|In the face of recent popular expositions of "the emerging science of sex differences" by Leonard Sax and Louann Brizendine (extensively debunked by Mark Liberman at Language Log), one might imagine that a certain style of biological (these days, neurobiological) determinism is the sole province of those whose conservative social views attract them to the delusion that the contingencies of difference have their basis in some substratum of immutable, non-historical fact. But the following talk -- the invitation to which I have no idea why I receieved -- suggests otherwise [boldface mine]:|
Kilian Garvey, Ph.D, "A Neuropsychological Exploration of Creationist and Evolutionary Beliefs"

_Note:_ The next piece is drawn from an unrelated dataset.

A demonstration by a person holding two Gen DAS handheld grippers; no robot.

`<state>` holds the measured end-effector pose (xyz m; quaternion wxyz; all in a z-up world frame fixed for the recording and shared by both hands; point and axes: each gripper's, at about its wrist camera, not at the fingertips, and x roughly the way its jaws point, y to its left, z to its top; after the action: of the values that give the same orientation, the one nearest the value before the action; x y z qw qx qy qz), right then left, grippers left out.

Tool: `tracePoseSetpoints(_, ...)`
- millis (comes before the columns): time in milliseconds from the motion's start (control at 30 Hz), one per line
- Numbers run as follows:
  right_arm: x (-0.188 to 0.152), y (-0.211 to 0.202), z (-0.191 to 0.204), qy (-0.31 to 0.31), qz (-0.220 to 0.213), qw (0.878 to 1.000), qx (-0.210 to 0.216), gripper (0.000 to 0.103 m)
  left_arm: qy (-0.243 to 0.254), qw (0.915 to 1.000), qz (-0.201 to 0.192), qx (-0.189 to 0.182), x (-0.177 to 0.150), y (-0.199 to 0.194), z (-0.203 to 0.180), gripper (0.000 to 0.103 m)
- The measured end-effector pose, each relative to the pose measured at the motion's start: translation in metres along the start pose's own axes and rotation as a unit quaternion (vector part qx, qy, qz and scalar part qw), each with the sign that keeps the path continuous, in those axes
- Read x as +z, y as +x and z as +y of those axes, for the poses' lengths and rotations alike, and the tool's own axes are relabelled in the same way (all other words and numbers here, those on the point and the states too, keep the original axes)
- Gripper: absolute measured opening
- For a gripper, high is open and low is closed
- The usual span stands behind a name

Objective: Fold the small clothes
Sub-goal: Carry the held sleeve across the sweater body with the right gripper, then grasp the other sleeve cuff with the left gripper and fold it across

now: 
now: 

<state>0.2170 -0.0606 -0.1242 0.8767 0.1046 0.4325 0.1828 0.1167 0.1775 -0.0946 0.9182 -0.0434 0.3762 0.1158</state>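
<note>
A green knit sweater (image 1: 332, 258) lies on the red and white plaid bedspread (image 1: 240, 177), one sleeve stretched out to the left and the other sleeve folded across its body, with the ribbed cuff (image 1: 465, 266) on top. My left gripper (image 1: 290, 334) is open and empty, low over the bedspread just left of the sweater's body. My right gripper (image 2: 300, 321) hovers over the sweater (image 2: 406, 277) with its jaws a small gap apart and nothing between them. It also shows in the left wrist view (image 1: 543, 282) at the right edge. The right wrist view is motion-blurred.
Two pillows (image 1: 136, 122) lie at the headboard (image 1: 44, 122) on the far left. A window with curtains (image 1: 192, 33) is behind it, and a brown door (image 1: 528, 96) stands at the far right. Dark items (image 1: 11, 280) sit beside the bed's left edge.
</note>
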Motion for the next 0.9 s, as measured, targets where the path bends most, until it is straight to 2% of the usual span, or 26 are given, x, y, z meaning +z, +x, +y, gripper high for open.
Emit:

Thursday, October 26th, 2006; 6 p.m. University of New England, University Campus, 11 Hills Beach Road, Biddeford, ME 04005. St. Francis Room, Ketchum Library. Free and open to the public.
Description: More than seventy-five years after the famous Scopes trial, the battle between evolutionists and creationists continues to rage in the United States. Why is it that the theory of evolution by natural selection, arguably the strongest theory in the history of science, generates so much skepticism and suspicion? Perhaps science can go some way towards answering this question. In this presentation, I will use a number of psychological and neuroanatomical studies to explore possible reasons for this. I will suggest that there are at least two neuropsychological attributes that lead some people to form an incomplete assessment of evolutionary theory: (1) a relatively inefficient interaction between the two hemispheres of the brain due to differences in the corpus callosum, the band of nerve tissue that connects them, and (2) an overactive sympathetic ('fight or flight') nervous system that results in a false sense of danger. Along the way, we will consider a range of phenomena including right- and left-handedness, right-wing authoritarianism, the tolerance of ambiguity, the need for cognition, the need for cognitive closure, the emotions of fear and disgust as we explore the cognitive styles and motivational needs of creationists.